After my history book I shall read a German-language literary novel about a philosopher confronted by a lion, which seems to enter his life but is invisible to everyone else, and then I am moving on to two books by Yuval Noah Harari which are categorised as popular science, and fall into the general category of history of the human race, future of the human race. And, whilst enjoying them and getting out into the world as the new museum and art gallery exhibitions begin in the new year, I will be exploring ballet with the Bolshoi Ballet’s Romeo and Juliet in January, and completing a Harvard literary course on Shylock in Shakespeare’s The Merchant of Venice. And, of course, finding time to write and reply to letters! So many things to be grateful for, even if they are just in small portions. If I was going to go for a favourite fantasy title, which is difficult, I would tend towards something of a cross fantasy / science fiction work in Frank Herbert’s Dune, maybe also E. R. Eddison’s The Worm Ouroboros. These two, coupled with Tolkien’s work are, for me, the precursors to all modern-day fantasy. I find little, though, in modern fantasy works which come close to the originals although, thinking back, there was a set of fantasy books published in the Eighties which I read at the time and enjoyed. I cannot remember what they were, or who the author was, merely that the work was good and there were many volumes.
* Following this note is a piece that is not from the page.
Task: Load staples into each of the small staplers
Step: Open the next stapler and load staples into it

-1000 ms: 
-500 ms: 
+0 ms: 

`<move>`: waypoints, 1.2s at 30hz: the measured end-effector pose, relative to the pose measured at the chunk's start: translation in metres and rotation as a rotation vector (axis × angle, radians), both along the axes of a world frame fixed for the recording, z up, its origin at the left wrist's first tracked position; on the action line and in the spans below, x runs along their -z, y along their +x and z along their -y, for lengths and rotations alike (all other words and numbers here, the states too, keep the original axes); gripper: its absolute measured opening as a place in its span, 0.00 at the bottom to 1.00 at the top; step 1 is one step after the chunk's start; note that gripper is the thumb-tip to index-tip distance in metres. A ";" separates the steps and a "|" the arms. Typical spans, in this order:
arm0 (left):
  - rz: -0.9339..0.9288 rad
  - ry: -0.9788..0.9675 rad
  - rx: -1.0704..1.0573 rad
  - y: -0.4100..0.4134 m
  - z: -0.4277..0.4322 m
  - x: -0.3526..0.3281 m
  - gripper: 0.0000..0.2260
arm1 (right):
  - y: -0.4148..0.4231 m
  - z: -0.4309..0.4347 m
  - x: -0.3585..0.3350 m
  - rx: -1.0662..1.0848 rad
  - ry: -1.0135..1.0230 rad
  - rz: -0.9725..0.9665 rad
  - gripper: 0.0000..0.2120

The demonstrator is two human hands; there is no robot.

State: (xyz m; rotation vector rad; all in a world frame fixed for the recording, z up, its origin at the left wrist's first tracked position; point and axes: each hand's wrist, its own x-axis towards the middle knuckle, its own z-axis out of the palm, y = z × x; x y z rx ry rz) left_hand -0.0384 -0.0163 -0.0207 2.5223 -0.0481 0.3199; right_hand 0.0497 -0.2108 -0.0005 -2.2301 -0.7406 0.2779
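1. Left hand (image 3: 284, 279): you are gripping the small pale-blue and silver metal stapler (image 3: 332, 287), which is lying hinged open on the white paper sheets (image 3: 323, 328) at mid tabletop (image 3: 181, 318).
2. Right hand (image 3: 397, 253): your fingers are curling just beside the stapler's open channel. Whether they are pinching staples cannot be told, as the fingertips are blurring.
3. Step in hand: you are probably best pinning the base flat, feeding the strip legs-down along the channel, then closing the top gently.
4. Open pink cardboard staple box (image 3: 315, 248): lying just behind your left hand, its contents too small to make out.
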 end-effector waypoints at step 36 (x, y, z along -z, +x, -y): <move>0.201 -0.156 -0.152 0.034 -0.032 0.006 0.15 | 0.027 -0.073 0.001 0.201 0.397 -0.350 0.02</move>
I have probably read too many books in my lifetime, some would claim as much, since I cannot remember them all, but many are probably not worth remembering anyway, and only form the basis for my interests today. Confronted with a title or an author, I do remember, right back to the end of the Sixties when I would read, illicitly, secretly, under the bed covers. Not that I needed to: in the early Seventies, living in London, I had my own room right at the very top of the house, and no one ever came to disturb me, nor could they see that I was still, awake, still reading, into the early hours of the morning. And this, funnily enough, was the time when my school concluded that my reading and writing skills were not optimum, and gave me extra homework to complete to try to bring me back on track. Assignments of easy fairytales when I had already moved on the Celtic legend and beyond. Precursors to the days when other educators would decide that the books I was to be allowed to read were of a certain kind, and all others should be locked away from sight, and, later, confiscated books which they considered unsuitable for my young years, recommending others far, far below my reading talents, outside of my interests, of a lesser intellectual and learning value. And, sadly, that happened to so many other people, is probably continuing to this day.
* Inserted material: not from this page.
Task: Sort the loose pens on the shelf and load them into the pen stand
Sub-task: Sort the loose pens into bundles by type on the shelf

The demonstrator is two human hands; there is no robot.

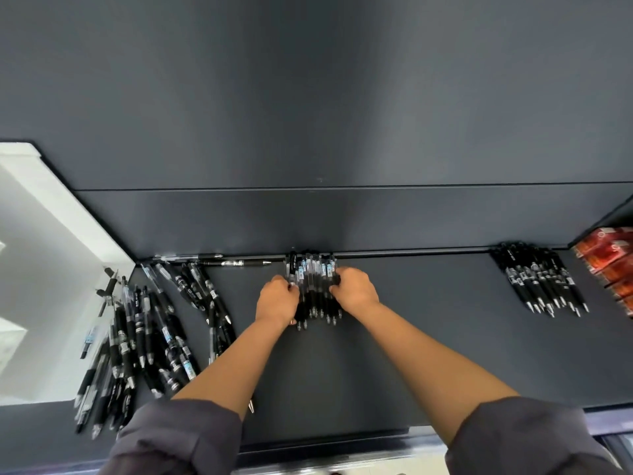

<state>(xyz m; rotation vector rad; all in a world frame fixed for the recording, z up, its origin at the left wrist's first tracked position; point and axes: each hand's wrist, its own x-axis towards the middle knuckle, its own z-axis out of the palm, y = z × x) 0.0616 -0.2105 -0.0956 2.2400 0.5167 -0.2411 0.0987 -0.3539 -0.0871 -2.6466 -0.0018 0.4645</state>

I shall now turn my attention to the new year, and see what it has to offer, and in the hopes that those who share their time and lives with me through letter writing will continue the effort over the coming months or years. Do you believe in New Year’s Resolutions? Under normal circumstances, I would not, but if I did have two to make and keep, then they would be to carry on with the pleasures of reading, and enhance the pleasures of letter writing. Neither one is too hard to manage, I think.